:: TRY IT ::
Please report each line of the data below that contains "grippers".

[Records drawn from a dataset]
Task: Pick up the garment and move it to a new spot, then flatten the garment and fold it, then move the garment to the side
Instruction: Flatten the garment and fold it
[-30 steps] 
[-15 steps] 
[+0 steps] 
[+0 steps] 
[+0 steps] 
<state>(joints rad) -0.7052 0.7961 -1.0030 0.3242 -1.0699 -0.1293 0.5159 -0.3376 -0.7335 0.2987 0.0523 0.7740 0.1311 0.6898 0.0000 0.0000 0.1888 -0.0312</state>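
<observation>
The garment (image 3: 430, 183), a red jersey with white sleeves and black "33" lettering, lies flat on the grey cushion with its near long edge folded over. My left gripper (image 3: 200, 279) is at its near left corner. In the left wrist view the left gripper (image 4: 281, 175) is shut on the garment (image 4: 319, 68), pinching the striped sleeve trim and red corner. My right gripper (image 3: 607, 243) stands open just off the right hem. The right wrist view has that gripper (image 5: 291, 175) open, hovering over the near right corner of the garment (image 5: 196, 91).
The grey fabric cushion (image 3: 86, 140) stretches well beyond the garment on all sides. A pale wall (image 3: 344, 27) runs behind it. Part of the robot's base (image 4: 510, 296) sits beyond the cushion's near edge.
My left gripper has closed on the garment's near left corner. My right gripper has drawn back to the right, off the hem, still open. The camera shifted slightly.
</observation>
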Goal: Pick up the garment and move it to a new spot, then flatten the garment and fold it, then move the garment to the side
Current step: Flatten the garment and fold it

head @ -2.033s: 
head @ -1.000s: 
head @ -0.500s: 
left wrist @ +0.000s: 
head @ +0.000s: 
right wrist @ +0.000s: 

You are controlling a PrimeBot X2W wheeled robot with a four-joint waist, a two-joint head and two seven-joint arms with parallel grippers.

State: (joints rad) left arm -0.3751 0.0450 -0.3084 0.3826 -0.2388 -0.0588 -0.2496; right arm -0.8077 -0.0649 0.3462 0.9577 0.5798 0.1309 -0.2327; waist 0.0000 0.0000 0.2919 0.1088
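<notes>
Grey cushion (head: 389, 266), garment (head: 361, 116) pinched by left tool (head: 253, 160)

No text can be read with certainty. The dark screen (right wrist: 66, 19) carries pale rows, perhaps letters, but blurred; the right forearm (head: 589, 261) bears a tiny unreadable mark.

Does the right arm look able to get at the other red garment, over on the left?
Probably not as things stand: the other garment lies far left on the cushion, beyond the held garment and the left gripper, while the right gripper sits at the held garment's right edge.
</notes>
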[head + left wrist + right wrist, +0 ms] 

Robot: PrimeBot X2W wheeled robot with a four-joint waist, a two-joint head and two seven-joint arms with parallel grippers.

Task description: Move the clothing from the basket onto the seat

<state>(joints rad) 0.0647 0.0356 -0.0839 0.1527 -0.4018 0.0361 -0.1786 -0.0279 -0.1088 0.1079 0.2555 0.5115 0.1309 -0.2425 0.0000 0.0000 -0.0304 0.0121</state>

:: RESPONSE TO THE EXERCISE ::
You are controlling a PrimeBot X2W wheeled robot with a four-joint waist, a two-joint head and two seven-joint arms with parallel grippers.
Robot: PrimeBot X2W wheeled robot with a four-joint waist, a two-joint head and two seven-joint arms with parallel grippers.

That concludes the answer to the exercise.